The required output is the run of lines from the one holding "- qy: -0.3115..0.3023" through the final line of the listing, restated word for word, with no pictures.
========================
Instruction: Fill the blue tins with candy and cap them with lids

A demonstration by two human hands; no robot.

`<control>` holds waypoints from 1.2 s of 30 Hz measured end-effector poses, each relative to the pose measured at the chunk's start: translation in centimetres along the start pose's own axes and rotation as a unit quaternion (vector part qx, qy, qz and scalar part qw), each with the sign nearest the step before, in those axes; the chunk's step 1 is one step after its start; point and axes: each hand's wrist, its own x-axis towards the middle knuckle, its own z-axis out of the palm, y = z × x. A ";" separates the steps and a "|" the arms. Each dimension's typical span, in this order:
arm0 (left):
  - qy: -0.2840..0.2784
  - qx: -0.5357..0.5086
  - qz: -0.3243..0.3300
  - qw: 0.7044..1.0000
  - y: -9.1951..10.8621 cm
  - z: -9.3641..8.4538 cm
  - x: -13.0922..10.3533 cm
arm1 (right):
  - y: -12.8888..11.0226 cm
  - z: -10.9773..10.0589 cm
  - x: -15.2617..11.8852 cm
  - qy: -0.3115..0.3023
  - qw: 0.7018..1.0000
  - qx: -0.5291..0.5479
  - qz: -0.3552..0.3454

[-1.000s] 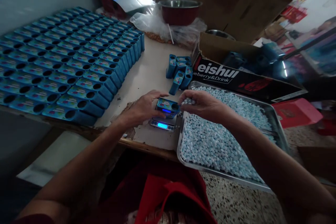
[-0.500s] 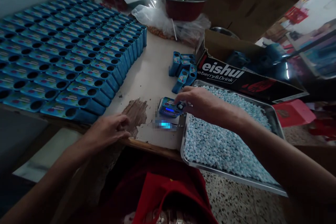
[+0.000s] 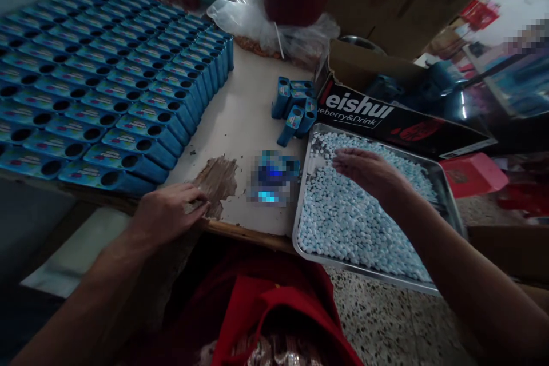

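Note:
Over the upper part of a metal tray of pale blue and white pellets is my right hand, its fingers stretched out and nothing seen in them. My left hand rests at the table's front edge beside a worn brown patch, fingers curled; whether they hold anything is hidden. Between my hands, left of the tray, a blue container lies on the table, partly covered by pixelation. Behind it stand several blue containers in a loose cluster.
Many blue containers with round holes stand in rows at the left. A black printed carton is behind the tray. A red bowl and a clear plastic bag are at the back. A pink-red box lies at the right.
My right hand has left the blue container and moved right, over the pellets, with its fingers now stretched. My left hand has barely moved. The view has shifted slightly.

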 end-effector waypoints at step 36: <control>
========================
EXERCISE ANSWER:
  - qy: -0.3115..0.3023
  - qw: 0.7018..1.0000
  - qx: -0.5291..0.5479
  - qz: -0.3552..0.3454

[-1.000s] 
[-0.500s] 
[+0.000s] 

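Note:
Over the upper part of a metal tray of pale blue and white pellets is my right hand, its fingers stretched out and nothing seen in them. My left hand rests at the table's front edge beside a worn brown patch, fingers curled; whether they hold anything is hidden. Between my hands, left of the tray, a blue container lies on the table, partly covered by pixelation. Behind it stand several blue containers in a loose cluster.
Many blue containers with round holes stand in rows at the left. A black printed carton is behind the tray. A red bowl and a clear plastic bag are at the back. A pink-red box lies at the right.
My right hand has left the blue container and moved right, over the pellets, with its fingers now stretched. My left hand has barely moved. The view has shifted slightly.
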
 end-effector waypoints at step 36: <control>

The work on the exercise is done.